The object of the invention is to provide a simple and inexpensive method for preparing purified heat-coagulated potato protein which is suitable for use in animal feed compositions.
Another object of the invention is to provide animal feed compositions in which purified heat-coagulated potato protein is present as a component. The above-mentioned problems that can arise in the application of unpurified potato protein are now solved entirely or largely.

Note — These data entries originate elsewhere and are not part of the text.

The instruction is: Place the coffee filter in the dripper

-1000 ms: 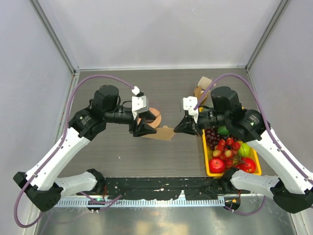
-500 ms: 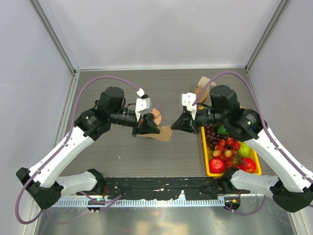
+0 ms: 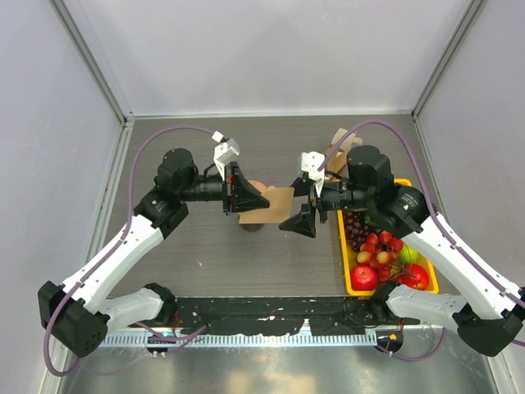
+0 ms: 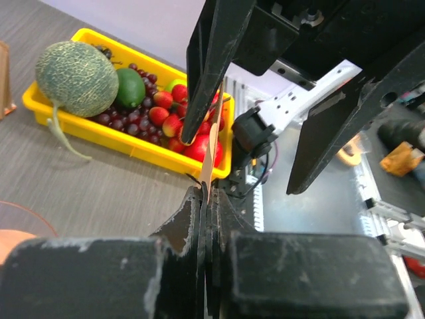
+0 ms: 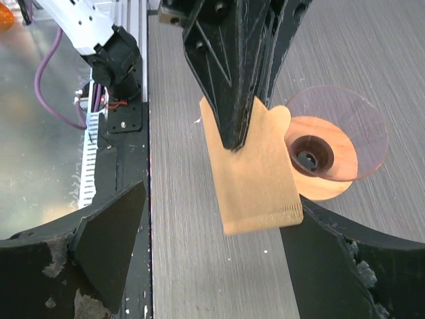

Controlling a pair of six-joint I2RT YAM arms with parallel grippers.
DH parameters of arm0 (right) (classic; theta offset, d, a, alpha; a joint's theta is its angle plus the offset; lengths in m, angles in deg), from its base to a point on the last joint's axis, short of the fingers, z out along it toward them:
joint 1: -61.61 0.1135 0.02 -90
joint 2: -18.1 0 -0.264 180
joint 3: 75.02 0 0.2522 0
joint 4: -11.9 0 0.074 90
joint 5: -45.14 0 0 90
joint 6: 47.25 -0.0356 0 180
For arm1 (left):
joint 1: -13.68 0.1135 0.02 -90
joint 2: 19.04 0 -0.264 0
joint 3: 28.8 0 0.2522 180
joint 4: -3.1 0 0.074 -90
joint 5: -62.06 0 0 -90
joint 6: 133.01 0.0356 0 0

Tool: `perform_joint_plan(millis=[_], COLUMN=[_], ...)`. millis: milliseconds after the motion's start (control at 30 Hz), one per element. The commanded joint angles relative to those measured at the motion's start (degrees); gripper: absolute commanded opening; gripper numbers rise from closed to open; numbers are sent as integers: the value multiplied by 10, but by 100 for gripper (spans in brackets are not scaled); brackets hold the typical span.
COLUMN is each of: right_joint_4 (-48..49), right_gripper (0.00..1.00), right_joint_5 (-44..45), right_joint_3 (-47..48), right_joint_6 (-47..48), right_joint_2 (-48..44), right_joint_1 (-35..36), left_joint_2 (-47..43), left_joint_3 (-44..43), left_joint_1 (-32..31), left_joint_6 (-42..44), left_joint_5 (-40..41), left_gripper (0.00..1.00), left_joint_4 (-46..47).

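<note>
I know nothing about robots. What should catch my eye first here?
Mid-table, the left gripper pinches a tan filter, with the right gripper open beside it. A clear dripper sits close by on the table, and a yellow tray of fruit lies at the right.

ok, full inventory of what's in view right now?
coffee filter: 1, tan, held off the table beside the dripper
dripper: 1, clear with an orange collar, mid-table
spare filters: a bunch, brown with a white piece, back of the table
tray: 1, yellow, right side
fruit: many, green, red and purple, in the tray
table: 1, dark grey
left gripper: 1, black, shut on the coffee filter
right gripper: 1, black, open, empty
</note>
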Motion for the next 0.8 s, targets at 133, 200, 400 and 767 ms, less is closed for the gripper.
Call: perform_joint_plan(millis=[133,200,400,767], right_joint_4=[117,125,172,160], right_gripper=[90,91,69,5], right_joint_5=[-18,-22,-79,-105], right_joint_3=[2,5,-15,-4], right_joint_6=[-56,-62,-104,-96], right_joint_2=[21,20,24,35], right_joint_1=[-4,-9,-12,-12], left_joint_2=[-23,-31,-38,-59], left_joint_3=[94,98,120,128], left_joint_1=[35,35,36,36], left_joint_6=[-269,-268,-293,-212], left_joint_5=[-48,-57,-51,-66], left_gripper=[0,0,0,25], left_joint_4=[393,399,436,319])
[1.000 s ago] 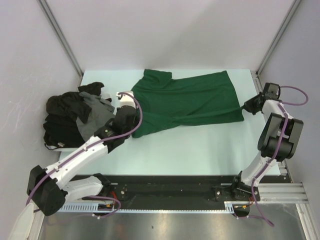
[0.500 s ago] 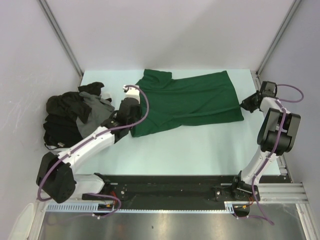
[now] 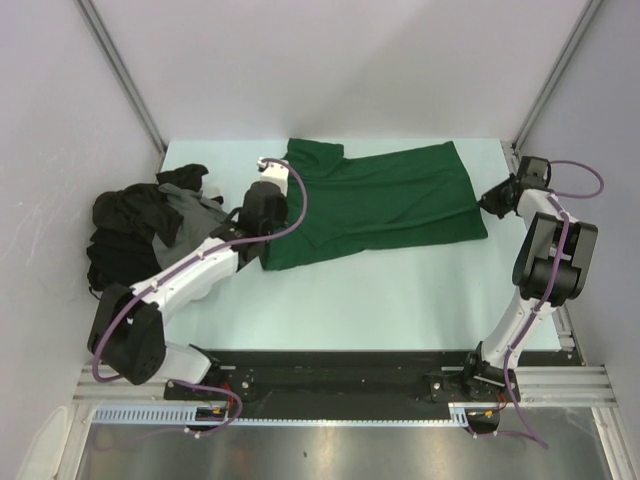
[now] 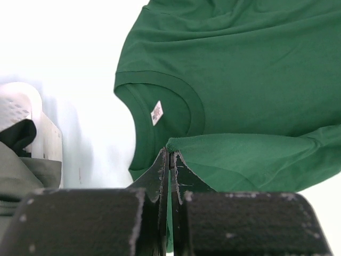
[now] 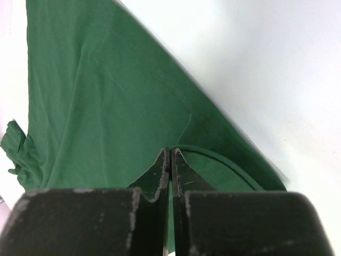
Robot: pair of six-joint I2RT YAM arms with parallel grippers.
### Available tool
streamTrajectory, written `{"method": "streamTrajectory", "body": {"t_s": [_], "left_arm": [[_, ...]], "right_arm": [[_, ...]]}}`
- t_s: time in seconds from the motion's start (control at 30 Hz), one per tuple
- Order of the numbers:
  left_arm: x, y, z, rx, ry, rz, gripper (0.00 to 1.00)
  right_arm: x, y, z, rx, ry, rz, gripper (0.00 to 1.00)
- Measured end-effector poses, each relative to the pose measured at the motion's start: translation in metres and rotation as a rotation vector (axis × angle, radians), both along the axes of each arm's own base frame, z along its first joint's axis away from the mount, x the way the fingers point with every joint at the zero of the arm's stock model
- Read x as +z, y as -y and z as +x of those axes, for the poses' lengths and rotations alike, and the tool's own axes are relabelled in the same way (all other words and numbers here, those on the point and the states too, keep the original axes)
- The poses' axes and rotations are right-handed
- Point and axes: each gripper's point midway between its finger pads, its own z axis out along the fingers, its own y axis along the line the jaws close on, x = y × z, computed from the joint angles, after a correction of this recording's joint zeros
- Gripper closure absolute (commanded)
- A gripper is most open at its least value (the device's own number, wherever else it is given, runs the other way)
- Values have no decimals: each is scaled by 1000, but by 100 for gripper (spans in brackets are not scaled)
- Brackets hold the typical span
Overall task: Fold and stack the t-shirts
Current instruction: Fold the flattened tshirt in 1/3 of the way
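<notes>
A dark green t-shirt (image 3: 380,205) lies spread across the back of the table, neck end to the left. My left gripper (image 3: 263,220) is at its left end, shut on a raised fold of green cloth (image 4: 240,160) beside the collar and its white neck label (image 4: 156,112). At the shirt's right edge, my right gripper (image 3: 492,205) is shut on the hem corner (image 5: 229,170), and the rest of the shirt (image 5: 96,96) stretches away from it. Both pairs of jaws are pressed together with cloth between them (image 4: 170,152) (image 5: 170,151). Black and dark grey t-shirts (image 3: 140,235) sit heaped at the far left.
The pale green table (image 3: 380,300) is bounded by grey walls, with metal corner posts (image 3: 125,75) at the back left and back right (image 3: 560,70). A black rail (image 3: 330,375) with the arm bases runs along the near edge.
My left gripper has moved toward the back of the table along the shirt's left end, still holding cloth. The right gripper has shifted slightly back with the hem corner.
</notes>
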Motion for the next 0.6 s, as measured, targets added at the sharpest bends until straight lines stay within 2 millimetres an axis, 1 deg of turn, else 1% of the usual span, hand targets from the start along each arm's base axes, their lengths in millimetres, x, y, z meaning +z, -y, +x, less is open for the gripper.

The animal feed compositions according to the invention can contain higher percentages of potato protein than if unpurified potato protein is used as a component.
In German Auslegeschrift 2,500,200 (column 8) the removal of solanine from heat-coagulated potato protein is described. The heat-coagulated potato protein (in the form of the wet flock or as a dried product) is treated (extracted) with an aqueous solution of acetic acid or citric acid or treated with an organic solvent (see Example (Beispiel) 3 and Tables (Tabelle) I and II). Through these treatments the solanine content of heat-coagulated potato protein is greatly reduced (see Tabelle I and II). It appears from Example 3a that the inorganic acid HCl gives much poorer results (no reduction of the solanine content) than acetic acid and citric acid when the treatment is carried out on coagulated potato protein which has not been separated from the potato juice in which the coagulation has occurred. The extracted potato protein products according to German Auslegeschrift 2,500,200 are applicable as a component in animal feeds and in foods for humans (see column 9).
The purification of separated heat-coagulated potato protein according to German Auslegeschrift 2,500,200 has as a drawback that the extracting agents used, acetic acid, citric acid or organic solvents are relatively expensive. The relatively high price of acetic acid and citric acid is also mentioned explicitly in German Auslegeschrift 2,500,200 (column 8, lines 1-12).